Code variance requests considered

By ABBEY KUNKLE
Special to the PRESS

February 26, 2015

Form Based Code has been up for much discussion in the past few months and came up again at this month’s Design Standards Review Task Force (DSRTF) meeting. John Ortiz, owner of Wingstop at 2404 Padre Blvd., came to the DSRTF to request a variance from the code-accepted color palette for accent paint on his renovated building.

Dr. Sungman Kim, development director for the city, gave a presentation to task force members showing the projected appearance of the building with the requested color, Dynamic Blue, being sparingly used as an accent color. Dr. Kim gave examples of previously granted variances on color including those at KFC and Whataburger and recommended that the DSRTF approve the variance based on staff review with the opinion that the design style and color had been tastefully done.

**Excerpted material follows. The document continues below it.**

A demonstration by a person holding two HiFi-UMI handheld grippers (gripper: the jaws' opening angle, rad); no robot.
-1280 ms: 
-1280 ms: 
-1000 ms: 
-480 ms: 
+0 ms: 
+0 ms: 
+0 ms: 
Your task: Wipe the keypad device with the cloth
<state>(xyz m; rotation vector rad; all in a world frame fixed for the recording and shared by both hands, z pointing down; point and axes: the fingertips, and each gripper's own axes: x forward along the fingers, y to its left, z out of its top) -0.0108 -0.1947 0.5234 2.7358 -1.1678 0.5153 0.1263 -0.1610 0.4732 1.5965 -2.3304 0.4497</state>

After the presentation, Chairman Gary Treharne said, “My own personal opinion is that we should not find fault with something like this. It’s corporate colors, and we are getting a recommendation from staff.”

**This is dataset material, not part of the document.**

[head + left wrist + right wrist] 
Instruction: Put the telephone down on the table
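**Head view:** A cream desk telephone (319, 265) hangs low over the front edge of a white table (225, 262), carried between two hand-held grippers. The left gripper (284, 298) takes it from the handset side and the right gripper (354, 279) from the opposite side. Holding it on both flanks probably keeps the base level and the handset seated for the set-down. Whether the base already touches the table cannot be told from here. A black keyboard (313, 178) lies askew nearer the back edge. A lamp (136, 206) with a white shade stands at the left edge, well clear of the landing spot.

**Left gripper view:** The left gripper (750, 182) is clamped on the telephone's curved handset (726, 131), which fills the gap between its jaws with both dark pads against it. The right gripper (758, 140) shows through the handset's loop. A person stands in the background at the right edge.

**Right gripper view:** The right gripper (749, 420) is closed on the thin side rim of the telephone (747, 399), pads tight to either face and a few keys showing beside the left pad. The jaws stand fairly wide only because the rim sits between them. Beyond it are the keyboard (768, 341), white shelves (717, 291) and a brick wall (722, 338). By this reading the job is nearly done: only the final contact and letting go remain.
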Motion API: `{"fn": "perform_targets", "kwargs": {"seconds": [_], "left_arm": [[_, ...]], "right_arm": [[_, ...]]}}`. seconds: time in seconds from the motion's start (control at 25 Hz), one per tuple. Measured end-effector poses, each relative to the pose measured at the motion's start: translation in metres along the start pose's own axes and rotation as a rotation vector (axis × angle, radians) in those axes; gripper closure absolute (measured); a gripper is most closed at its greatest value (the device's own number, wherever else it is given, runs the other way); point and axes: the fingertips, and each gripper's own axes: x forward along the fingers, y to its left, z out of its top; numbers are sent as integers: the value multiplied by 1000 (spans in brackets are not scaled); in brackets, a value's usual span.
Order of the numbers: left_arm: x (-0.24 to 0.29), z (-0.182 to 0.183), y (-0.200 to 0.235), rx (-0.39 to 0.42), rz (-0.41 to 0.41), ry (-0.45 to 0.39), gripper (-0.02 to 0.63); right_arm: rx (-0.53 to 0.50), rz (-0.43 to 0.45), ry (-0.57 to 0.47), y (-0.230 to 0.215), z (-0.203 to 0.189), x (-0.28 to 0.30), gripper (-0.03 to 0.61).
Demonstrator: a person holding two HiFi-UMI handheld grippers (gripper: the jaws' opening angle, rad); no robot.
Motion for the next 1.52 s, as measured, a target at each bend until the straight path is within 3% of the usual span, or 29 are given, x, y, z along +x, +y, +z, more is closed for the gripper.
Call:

Task force member Joe Logan rebutted, saying, “What do we do with our own local businesses?” He added, “I’ll be the first to admit, I think this is probably going to look really good. I think it’s unfair to our local businesses that come before us, and then we have to stay within the standards that are established within the DSRTF colors. Why do we have standards?” He commented that the purpose for establishing the parameters of color selection was to ensure conformity and consistency within the community and to prevent all developers from having to go through the city committees.

Other members as well as Dr. Kim argued that both local business owners and corporate developers have the option of coming to the board for consideration of a variance on a case by case basis. They added that the standards are in place to prevent, for example, an entire building being painted neon green without approval. Task Force members also argued that they do not want to prevent corporate development because of an issue with color or style, as was the case with Joe’s Crab Shack in the past.

Owner John Ortiz appealed to the Task Force that he is a local business developer with an interest in investing in the community he loves. City Council member Dennis Stahl dropped in to show his support for the variance saying that generating investment in the City is a priority to the City Council.

Based on the proposed building style, staff recommended approval, and Task Force member Gabriel Vanounou made a motion to approve the variance. After some concern about enforcing and abiding by the standards, the Task Force unanimously approved variance.